§ EXERCISE AIM:
Which lines of the listing below contain the word "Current"? Return them.

..........

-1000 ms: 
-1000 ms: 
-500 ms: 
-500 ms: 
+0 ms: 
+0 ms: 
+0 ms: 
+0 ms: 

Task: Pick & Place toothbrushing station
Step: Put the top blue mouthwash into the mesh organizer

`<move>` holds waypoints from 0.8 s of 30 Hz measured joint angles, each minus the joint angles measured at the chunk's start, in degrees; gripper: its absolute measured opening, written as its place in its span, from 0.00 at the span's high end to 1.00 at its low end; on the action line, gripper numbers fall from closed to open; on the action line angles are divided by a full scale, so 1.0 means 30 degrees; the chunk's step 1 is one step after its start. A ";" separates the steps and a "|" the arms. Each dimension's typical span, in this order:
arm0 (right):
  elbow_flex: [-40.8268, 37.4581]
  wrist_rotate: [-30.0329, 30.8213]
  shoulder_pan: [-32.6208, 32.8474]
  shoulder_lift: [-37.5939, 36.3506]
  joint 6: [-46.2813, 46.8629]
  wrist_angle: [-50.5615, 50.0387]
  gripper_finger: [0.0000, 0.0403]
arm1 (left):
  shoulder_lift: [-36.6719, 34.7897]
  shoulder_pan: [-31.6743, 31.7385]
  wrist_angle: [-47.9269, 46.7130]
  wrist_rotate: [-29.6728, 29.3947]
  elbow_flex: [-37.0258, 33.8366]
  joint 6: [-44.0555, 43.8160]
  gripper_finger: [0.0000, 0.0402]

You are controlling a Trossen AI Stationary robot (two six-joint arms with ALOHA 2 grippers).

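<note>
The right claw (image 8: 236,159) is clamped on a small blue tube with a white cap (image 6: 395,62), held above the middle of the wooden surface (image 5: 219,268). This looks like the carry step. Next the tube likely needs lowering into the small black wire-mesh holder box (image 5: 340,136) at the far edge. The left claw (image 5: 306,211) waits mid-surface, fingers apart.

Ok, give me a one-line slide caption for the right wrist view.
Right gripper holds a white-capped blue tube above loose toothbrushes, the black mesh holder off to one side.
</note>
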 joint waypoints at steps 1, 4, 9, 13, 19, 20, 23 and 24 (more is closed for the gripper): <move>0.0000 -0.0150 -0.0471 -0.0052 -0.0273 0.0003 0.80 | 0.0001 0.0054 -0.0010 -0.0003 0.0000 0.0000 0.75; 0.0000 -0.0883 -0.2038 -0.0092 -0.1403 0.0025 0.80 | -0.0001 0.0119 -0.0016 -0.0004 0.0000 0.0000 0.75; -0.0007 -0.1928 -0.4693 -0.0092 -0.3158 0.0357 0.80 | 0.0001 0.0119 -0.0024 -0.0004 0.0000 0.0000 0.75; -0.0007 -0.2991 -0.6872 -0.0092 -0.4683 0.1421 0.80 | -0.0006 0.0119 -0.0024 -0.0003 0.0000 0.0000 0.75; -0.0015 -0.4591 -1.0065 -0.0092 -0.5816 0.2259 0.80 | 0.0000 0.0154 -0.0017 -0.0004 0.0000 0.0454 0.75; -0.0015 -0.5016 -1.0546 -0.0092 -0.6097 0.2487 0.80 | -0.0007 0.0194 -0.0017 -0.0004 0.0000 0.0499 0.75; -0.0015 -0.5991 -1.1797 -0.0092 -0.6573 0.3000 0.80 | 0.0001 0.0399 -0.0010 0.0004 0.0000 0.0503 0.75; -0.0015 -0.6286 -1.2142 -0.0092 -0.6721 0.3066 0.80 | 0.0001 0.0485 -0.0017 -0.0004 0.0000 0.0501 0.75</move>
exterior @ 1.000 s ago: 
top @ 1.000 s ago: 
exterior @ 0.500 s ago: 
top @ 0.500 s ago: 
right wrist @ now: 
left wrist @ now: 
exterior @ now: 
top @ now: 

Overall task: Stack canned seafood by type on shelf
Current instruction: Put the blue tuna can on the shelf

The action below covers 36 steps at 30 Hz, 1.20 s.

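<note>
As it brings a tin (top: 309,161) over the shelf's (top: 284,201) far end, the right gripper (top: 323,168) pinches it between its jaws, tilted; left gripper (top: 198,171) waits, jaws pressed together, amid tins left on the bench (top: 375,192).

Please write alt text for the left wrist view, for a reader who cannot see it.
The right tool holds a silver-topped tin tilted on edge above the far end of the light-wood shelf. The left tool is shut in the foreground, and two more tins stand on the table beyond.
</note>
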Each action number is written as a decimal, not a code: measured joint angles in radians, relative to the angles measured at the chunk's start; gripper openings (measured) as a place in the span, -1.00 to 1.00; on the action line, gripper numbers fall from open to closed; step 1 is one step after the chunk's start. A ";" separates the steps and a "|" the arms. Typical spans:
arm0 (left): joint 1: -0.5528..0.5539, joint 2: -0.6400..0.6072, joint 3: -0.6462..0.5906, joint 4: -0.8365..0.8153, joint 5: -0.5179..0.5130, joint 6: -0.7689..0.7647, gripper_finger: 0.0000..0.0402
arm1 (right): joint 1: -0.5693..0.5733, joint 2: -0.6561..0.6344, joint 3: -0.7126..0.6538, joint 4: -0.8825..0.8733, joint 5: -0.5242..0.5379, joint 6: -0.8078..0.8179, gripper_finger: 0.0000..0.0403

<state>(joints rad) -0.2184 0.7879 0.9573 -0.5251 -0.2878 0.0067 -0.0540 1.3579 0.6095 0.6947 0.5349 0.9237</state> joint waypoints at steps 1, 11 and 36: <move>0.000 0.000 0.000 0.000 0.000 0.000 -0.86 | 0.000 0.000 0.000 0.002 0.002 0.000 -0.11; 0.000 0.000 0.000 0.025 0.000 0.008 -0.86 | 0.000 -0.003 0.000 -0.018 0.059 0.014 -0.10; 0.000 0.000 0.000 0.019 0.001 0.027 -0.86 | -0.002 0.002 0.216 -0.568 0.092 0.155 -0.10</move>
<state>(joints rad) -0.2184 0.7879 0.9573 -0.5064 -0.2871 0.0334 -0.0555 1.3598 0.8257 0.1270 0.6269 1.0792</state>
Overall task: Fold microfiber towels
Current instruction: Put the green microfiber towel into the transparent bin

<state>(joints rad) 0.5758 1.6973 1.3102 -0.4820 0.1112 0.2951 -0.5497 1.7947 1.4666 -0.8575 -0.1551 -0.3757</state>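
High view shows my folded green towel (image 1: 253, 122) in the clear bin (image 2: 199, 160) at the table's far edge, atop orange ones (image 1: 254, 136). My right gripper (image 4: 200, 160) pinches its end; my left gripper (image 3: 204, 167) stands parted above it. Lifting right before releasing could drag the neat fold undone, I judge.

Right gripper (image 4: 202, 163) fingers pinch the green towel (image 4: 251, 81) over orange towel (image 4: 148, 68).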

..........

§ TASK SOLUTION:
Current instruction: Put the blue tuna can on the shelf
Current instruction: Put the green microfiber towel into the transparent bin

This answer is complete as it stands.